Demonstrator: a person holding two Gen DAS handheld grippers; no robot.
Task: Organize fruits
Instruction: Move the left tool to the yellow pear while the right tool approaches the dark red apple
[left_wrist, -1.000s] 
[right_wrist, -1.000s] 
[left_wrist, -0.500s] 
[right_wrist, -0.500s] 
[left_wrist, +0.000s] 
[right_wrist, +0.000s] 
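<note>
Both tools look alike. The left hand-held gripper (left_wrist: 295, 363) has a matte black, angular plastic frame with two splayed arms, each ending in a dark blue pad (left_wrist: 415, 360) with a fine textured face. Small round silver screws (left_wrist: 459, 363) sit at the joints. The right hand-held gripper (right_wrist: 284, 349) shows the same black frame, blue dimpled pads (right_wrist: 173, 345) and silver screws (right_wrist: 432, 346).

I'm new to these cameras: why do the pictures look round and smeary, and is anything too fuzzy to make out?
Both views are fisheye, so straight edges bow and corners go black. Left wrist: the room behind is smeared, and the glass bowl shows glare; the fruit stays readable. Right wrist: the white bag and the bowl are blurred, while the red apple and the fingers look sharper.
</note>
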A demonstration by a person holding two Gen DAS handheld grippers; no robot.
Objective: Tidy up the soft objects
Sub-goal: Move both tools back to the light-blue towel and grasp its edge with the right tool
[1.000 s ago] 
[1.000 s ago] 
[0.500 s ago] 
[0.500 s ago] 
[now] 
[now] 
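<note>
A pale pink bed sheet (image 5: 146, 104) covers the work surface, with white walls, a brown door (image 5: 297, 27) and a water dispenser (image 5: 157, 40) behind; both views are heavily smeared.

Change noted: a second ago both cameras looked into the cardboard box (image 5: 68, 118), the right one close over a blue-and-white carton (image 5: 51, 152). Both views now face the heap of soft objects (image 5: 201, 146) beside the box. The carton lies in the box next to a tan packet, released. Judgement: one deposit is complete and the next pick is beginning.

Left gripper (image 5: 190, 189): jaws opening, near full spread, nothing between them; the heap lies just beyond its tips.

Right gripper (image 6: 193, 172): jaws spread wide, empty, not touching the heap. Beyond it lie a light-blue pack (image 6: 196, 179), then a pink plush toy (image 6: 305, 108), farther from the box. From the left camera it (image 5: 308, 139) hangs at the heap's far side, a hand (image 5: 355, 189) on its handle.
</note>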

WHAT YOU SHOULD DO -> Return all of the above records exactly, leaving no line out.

RESULT ->
Demonstrator: a person holding two Gen DAS handheld grippers; no robot.
Task: Organize fruits
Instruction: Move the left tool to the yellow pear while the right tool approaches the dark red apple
[left_wrist, -1.000s] 
[right_wrist, -1.000s] 
[left_wrist, -0.500s] 
[right_wrist, -0.500s] 
[left_wrist, +0.000s] 
[right_wrist, +0.000s] 
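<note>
Both tools look alike. The left hand-held gripper (left_wrist: 295, 363) has a matte black, angular plastic frame with two splayed arms, each ending in a dark blue pad (left_wrist: 415, 360) with a fine textured face. Small round silver screws (left_wrist: 459, 363) sit at the joints. The right hand-held gripper (right_wrist: 284, 349) shows the same black frame, blue dimpled pads (right_wrist: 173, 345) and silver screws (right_wrist: 432, 346).

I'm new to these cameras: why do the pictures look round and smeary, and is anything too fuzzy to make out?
Both views are fisheye, so straight edges bow and corners go black. Left wrist: the room behind is smeared, and the glass bowl shows glare; the fruit stays readable. Right wrist: the white bag and the bowl are blurred, while the red apple and the fingers look sharper.
</note>
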A demonstration by a person holding two Gen DAS handheld grippers; no robot.
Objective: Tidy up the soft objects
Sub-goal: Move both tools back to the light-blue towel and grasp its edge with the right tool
[1.000 s ago] 
[1.000 s ago] 
[0.500 s ago] 
[0.500 s ago] 
[now] 
[now] 
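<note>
A pale pink bed sheet (image 5: 146, 104) covers the work surface, with white walls, a brown door (image 5: 297, 27) and a water dispenser (image 5: 157, 40) behind; both views are heavily smeared.

Change noted: a second ago both cameras looked into the cardboard box (image 5: 68, 118), the right one close over a blue-and-white carton (image 5: 51, 152). Both views now face the heap of soft objects (image 5: 201, 146) beside the box. The carton lies in the box next to a tan packet, released. Judgement: one deposit is complete and the next pick is beginning.

Left gripper (image 5: 190, 189): jaws opening, near full spread, nothing between them; the heap lies just beyond its tips.

Right gripper (image 6: 193, 172): jaws spread wide, empty, not touching the heap. Beyond it lie a light-blue pack (image 6: 196, 179), then a pink plush toy (image 6: 305, 108), farther from the box. From the left camera it (image 5: 308, 139) hangs at the heap's far side, a hand (image 5: 355, 189) on its handle.
</note>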

This exercise requires nothing further.